Tekid ve masdar harfi اَنَّ ’nin dahil olduğu اَنَّهُمْ كَفَرُوا بِاللّٰهِ وَبِرَسُولِه۪ cümlesi, sübut ifade eden isim cümlesi, faide-i haber inkârî kelamdır. Masdar-ı müevvel, مَنَعَهُمْ fiilinin faili konumundadır. Cümlede اَنَّ ’nin haberinin mazi fiil cümlesi olarak gelmesi, sebat, temekkün ve istikrara işaret etmiştir.

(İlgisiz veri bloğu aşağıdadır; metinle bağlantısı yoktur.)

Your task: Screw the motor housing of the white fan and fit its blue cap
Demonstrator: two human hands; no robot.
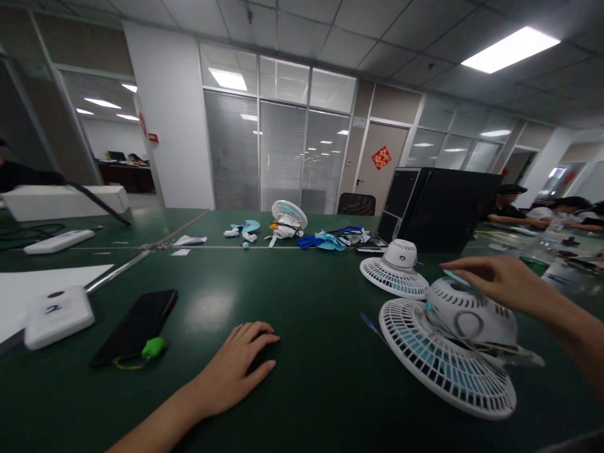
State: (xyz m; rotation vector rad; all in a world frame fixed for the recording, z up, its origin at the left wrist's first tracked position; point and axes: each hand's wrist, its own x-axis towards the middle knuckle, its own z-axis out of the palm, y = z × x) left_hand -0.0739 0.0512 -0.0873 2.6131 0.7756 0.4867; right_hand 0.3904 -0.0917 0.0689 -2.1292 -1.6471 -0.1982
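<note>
My left hand rests on the green tabletop with its fingers apart and nothing in it. On the right, my right hand pinches a thin light-blue piece just above the motor housing of the nearest small fan. Whether the piece touches the housing, I cannot tell. That fan lies with its white grille down and light-blue blades showing through. Behind it sits a second fan, also grille down. A blue pen-like tool lies left of the near fan, partly hidden by its grille.
A black computer case stands behind the fans. Farther back are a third fan, loose light-blue parts and blue gloves. At left lie a black phone and a white box-shaped device. People sit at the far right.
</note>
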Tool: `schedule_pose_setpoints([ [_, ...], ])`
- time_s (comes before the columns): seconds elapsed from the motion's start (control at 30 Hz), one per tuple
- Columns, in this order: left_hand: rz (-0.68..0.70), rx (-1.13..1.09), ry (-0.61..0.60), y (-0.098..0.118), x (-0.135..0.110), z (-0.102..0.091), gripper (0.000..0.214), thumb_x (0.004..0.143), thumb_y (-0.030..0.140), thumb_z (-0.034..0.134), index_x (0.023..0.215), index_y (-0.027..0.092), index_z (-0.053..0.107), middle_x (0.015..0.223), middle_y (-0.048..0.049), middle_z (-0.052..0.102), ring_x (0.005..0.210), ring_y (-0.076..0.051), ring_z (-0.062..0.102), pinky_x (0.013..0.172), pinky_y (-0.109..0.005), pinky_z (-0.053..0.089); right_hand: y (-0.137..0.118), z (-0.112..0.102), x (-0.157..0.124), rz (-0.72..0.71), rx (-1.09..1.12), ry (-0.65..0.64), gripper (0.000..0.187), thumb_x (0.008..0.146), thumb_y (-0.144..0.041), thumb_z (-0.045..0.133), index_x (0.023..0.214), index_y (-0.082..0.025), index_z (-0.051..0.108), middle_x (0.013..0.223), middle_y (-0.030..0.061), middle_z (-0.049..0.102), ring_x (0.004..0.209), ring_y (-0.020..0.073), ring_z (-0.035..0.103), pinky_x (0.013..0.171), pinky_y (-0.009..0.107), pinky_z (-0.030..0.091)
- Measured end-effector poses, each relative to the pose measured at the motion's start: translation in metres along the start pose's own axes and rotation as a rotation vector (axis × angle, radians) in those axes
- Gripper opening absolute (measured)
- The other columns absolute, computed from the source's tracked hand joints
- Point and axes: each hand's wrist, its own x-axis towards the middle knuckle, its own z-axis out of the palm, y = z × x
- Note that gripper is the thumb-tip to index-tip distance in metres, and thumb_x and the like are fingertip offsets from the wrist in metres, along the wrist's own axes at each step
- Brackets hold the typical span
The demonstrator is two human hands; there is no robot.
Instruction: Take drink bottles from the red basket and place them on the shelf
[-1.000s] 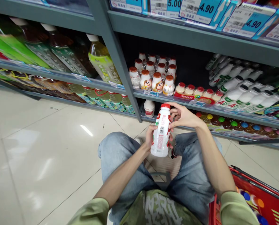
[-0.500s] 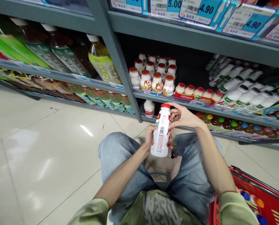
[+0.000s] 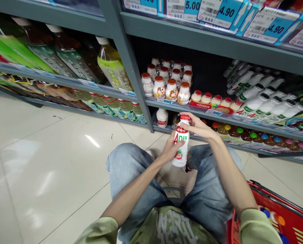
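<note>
A white plastic milk drink bottle (image 3: pixel 181 154) with a red cap and a strawberry on its label stands nearly upright between my hands, above my knees. Around its middle, my left hand (image 3: pixel 172 147) is closed, thumb across the front label. My right hand (image 3: pixel 198 128) grips the neck just under the cap, with its fingers partly hidden behind the bottle. Beyond the hands, a single white bottle (image 3: pixel 162 118) stands on the bottom shelf.
Ahead, a grey shelf unit (image 3: pixel 136 81) holds small orange-capped bottles (image 3: pixel 171 89), a red six-pack (image 3: pixel 204 101) and white bottles lying stacked (image 3: pixel 258 101). Large tea bottles (image 3: pixel 113 64) fill the left bay. A red shopping basket (image 3: pixel 288 206) with bottles sits at my right.
The bottle has been turned: its barcode side faced me before, and the strawberry label faces me now. It has shifted slightly right, and my right hand has closed on the neck.
</note>
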Motion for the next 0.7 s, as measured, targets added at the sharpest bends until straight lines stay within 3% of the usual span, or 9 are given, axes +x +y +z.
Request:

Yalnızca bir isim cümlesi bile devam ve subût ifade ettiğinden bu ve benzeri cümleler, اِنَّ, isim cümlesi ve isnadın tekrar etmesi sebebiyle üç katlı bir tekid ve yerine göre de tahsis ifade eden çok muhkem/sağlam cümlelerdir. (Elmalılı, Kadr, 1)
İsim cümleleri sübut ifade eder. İsim cümlelerinin asıl kuruluş sebebi; müsnedin, müsnedün ileyh için sabit olduğunu ifade etmektir. İsim cümlesinin haberi müfred ya da isim cümlesi olursa, asıl konulduğu mana olan sübutu veya bazı karinelerle istimrarı (devamlılığı) ifade eder. İstimrar ifadesi daha çok medh ve zem durumlarında olur. (Fatma Serap Karamollaoğlu, Kur'an Işığında Belâgat Dersleri Meâni İlmi)

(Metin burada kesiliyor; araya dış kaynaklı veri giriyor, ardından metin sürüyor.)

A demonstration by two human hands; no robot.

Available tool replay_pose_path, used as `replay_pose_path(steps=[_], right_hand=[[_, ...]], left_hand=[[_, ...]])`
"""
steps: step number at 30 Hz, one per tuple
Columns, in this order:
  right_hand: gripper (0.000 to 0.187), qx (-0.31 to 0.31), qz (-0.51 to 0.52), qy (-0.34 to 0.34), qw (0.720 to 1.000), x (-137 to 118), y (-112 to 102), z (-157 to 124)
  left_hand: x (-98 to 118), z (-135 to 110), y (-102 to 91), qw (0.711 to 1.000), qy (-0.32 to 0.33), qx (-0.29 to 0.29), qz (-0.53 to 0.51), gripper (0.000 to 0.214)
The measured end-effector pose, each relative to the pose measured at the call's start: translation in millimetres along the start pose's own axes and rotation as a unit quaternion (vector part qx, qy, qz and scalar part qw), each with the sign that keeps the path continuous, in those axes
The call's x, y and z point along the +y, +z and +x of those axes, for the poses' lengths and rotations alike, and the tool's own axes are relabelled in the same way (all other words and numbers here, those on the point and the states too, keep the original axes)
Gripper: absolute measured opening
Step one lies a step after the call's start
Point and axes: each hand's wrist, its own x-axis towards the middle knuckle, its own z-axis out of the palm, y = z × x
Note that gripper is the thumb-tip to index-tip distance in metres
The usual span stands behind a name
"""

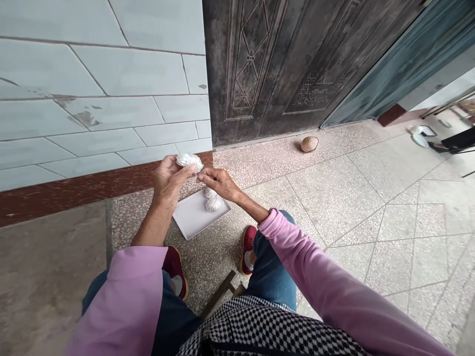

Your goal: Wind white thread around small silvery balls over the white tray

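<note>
Above the tray, my left hand [171, 179] is closed around a small bundle of white yarn [189, 161]. The bundle sticks out past the thumb and fingertips. Fingers pinched, my right hand [218, 182] meets the lower right end of that bundle and seems to grip a strand of it, too thin to see clearly. Below the hands, a shallow white tray [189, 222] rests on the floor. A second white yarn bundle [213, 201] lies in its right part, its upper end partly hidden by my right hand.
A round pinkish object [309, 144] sits on the floor by the dark carved door [274, 64]. On the left stands a tiled wall [141, 74]. My red shoes [248, 247] are on either side of the tray's near edge. White dishes [419, 140] lie far right.
</note>
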Motion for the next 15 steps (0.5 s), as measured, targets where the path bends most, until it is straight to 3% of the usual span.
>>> replay_pose_path(steps=[3, 11, 15], right_hand=[[0.055, -0.015, 0.028, 0.006, 0.999, -6.5, -3.8, 0.3], [0.066, 0.089, 0.086, 0.033, 0.992, -15.9, -31.5, 4.4], [0.072, 0.111, 0.081, 0.008, 0.991, -10.6, -35.3, 7.7]], left_hand=[[2.5, 0.0, -3.3, 0.999, 0.006, 0.011, 0.042, 0.070], [15.7, -14.6, -1.5, 0.982, -0.082, -0.147, 0.086, 0.067], [12.6, -16.2, 5.9, 0.981, -0.101, -0.155, 0.058, 0.071]])
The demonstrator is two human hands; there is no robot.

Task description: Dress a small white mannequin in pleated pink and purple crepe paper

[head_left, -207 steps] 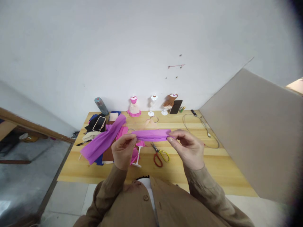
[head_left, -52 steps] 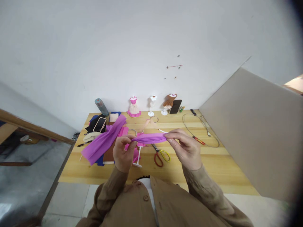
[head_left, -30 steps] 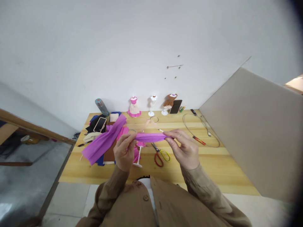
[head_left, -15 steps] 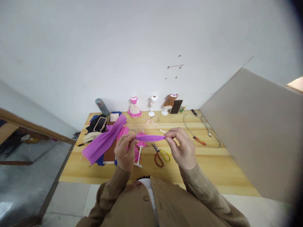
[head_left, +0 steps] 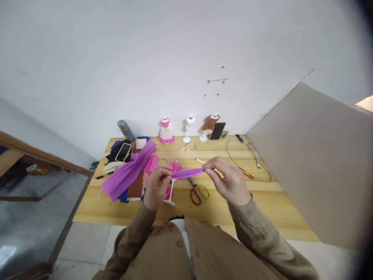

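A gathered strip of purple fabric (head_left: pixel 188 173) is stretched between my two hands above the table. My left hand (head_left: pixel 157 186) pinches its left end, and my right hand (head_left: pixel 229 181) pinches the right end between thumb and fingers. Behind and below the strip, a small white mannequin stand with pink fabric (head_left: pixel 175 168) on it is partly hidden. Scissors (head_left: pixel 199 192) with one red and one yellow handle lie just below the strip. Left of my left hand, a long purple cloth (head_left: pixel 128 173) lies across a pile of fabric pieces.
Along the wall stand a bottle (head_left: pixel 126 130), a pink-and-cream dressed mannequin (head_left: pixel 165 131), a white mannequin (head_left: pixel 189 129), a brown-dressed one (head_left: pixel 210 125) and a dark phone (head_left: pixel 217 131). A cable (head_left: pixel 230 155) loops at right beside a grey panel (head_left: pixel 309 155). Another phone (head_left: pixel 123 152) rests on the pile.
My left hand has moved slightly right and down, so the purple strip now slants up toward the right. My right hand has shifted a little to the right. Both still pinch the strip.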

مَا ve اِلَّٓا ile oluşan kasr, fiille fail arasında, kasr-ı sıfat ale’l-mevsuftur. Onların nafakalarının kabul edilmemesinin sadece Allah ve Resulü’ne küfretmeleri sebebiyle olduğunu ifade eder.
بِرَسُولِه۪ izafetinde Allah Teâlâ’ya ait zamire muzâf olan رَسُولِ şan ve şeref kazanmıştır.
وَلَا يَأْتُونَ الصَّلٰوةَ اِلَّا وَهُمْ كُسَالٰى
Menfi muzari fiil sıygasındaki cümle …كَفَرُوا cümlesine matuftur. Kasr üslubuyla tekid edilmiş menfi muzari fiil sıygasında, faide-i haber inkârî kelamdır.
لَا ve اِلَّٓا ile oluşan kasr, hal sahibi ile hal arasında, kasr-ı mevsûf ale’s-sıfattır. “Namaza mutlaka ve sadece tembellikle gelirler.” demektir.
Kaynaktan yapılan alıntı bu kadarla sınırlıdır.